NovaResiliency
Nova Resiliency -- Overview (Draft)
There are many possible situations in which failure of an individual OpenStack Nova component may cause unexpected behavior -- starting from failure in performing user's request, and up to irreversible corruption of cloud state and/or data.
In order to make the Nova 'fabric' more resilient, we propose to introduce several 'circles' of resiliency management, each detecting and reacting to potential failure events at different levels.
- Resiliency mechanisms within each node (potentially running one or more Nova services)
- Service failure
- Event: partial or full failure of a service, detected by a dedicated watchdog mechanism (which could potentially monitor 'liveness' of service-specific aspects)
- Action (isolation & recovery): restart the service
- Service failure
- Rejuvenation
- Event: timer (periodic)
- Action (prevention): (graceful) restart of services
- Network failure (in a redundant configuration)
- Even: failure of a network interface, link, or switch
- Action: continue uninterrupted, due to redundant configuration. replace failed hardware component, to prevent outage due to repeated failure (note: if requires shutting down the node, evacuate all the running VMs first)
- Network disconnect
- Event: node can not see other nodes
- Action (isolation): shut down services and VMs which are likely to be taken over elsewhere (Note: applicable to 'singleton' services which use Leader Election instrumentation, and for VMs that can be failed over to another node by an HA mechanism)

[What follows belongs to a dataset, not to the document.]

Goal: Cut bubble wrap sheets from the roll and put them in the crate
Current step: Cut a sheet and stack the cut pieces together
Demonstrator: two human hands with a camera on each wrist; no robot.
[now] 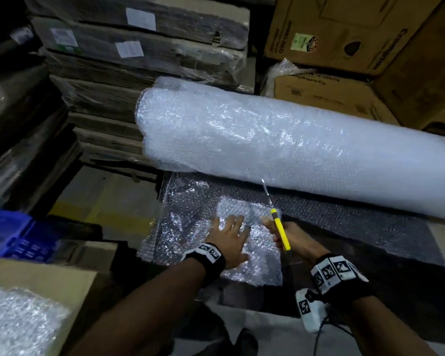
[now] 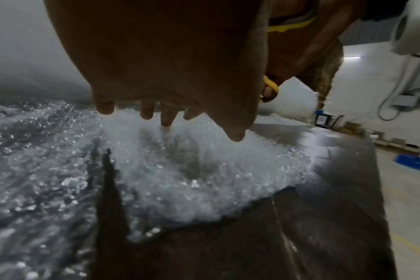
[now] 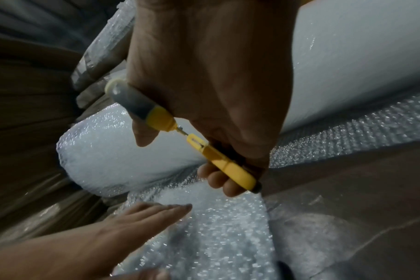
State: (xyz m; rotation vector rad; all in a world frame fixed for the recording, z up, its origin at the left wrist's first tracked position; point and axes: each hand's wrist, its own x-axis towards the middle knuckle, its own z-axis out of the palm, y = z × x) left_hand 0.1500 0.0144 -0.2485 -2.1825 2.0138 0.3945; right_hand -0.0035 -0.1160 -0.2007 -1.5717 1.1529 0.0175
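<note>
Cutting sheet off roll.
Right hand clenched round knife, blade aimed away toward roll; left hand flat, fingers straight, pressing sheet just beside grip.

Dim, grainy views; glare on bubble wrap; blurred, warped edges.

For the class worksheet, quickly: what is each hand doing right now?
Left hand: open, fingers flat on the bubble wrap sheet.
Right hand: closed around the yellow knife.

Yellow knife, blue crate
</note>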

- Cell/pool-wide resiliency mechanisms
- Service failure
- Event: failure of a service, detected by heartbeat/membership mechanism (see NovaZooKeeperServiceHeartbeat)
- Action (isolation):
- resiliency agent on the node is approached to perform recover/rejuvenation (e.g., via SSH)

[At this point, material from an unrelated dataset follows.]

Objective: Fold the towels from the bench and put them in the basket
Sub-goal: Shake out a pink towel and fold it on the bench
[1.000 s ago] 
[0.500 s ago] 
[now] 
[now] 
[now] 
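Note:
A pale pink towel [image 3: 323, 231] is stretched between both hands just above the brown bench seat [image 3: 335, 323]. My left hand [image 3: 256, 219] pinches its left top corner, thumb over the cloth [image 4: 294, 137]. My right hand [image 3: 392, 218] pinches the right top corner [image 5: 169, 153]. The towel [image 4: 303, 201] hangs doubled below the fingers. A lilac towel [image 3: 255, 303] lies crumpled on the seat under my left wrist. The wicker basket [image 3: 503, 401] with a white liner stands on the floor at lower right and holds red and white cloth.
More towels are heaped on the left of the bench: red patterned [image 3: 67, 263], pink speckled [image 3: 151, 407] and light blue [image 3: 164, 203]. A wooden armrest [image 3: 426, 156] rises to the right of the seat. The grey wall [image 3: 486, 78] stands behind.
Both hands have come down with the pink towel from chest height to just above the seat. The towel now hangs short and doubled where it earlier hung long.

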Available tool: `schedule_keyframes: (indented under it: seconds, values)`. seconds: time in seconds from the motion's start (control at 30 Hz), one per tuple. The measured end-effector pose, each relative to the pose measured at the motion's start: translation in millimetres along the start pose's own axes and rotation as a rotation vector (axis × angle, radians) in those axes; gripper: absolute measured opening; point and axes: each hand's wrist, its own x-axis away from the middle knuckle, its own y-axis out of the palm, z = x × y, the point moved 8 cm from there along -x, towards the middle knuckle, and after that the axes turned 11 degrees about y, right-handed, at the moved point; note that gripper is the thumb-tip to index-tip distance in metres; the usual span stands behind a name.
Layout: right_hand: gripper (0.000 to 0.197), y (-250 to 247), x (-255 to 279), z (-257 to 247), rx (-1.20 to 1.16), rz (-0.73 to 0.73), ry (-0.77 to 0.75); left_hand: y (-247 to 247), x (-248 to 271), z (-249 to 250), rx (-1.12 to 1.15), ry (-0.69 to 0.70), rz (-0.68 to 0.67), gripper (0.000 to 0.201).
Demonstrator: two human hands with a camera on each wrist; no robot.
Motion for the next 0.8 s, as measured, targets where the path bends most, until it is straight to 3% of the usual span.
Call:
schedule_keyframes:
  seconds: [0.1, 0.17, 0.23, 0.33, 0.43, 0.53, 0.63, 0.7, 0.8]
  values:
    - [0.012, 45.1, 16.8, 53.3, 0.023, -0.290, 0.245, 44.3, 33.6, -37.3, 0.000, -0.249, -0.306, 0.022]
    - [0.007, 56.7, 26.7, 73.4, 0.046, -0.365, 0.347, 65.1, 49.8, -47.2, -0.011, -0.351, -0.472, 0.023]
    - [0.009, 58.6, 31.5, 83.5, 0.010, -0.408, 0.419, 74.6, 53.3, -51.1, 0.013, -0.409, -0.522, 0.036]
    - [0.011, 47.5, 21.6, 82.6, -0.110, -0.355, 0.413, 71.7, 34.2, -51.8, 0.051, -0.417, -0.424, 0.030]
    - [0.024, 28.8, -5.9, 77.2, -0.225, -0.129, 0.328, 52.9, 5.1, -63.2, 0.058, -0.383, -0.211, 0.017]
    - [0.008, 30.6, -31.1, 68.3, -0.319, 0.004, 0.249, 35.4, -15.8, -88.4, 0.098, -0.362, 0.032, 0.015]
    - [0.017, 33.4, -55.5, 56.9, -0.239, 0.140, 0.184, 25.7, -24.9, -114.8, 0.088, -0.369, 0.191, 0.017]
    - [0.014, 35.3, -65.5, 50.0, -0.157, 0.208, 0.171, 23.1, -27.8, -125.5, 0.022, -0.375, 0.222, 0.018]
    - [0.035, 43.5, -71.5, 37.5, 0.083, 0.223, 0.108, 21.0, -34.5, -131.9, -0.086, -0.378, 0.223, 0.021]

- if not successful or the node is unreachable on the network, the node's power is cycled via HW management interface (if accessible). Optionally, fresh image is loaded via PXE.
- Action (recovery):
- for 'singleton' services, a 'standby' copy is promoted to the 'leader' role using leader election mechanism (see NovaZooKeeperLeaderElection)
- for services that depend on the failed service, the dependent services are notified (e.g., scheduler that should stop redirecting requested to a failed compute node)
- if the failed service is nova-compute, HA mechanism restarts instances whose storage is accessible from other nodes (e.g., in case of shared storage, boot from volume, etc)
- Service failure
- Resiliency mechanisms for stateful operations
- keep track of in-progress operations (e.g., using a workflow engine)
- keep track of success and failure of individual steps
- when failure detected, apply retires mechanism
- make each stateful component able to detect previously failed attempts and recover (e.g., avoid several attempts to create the same VM)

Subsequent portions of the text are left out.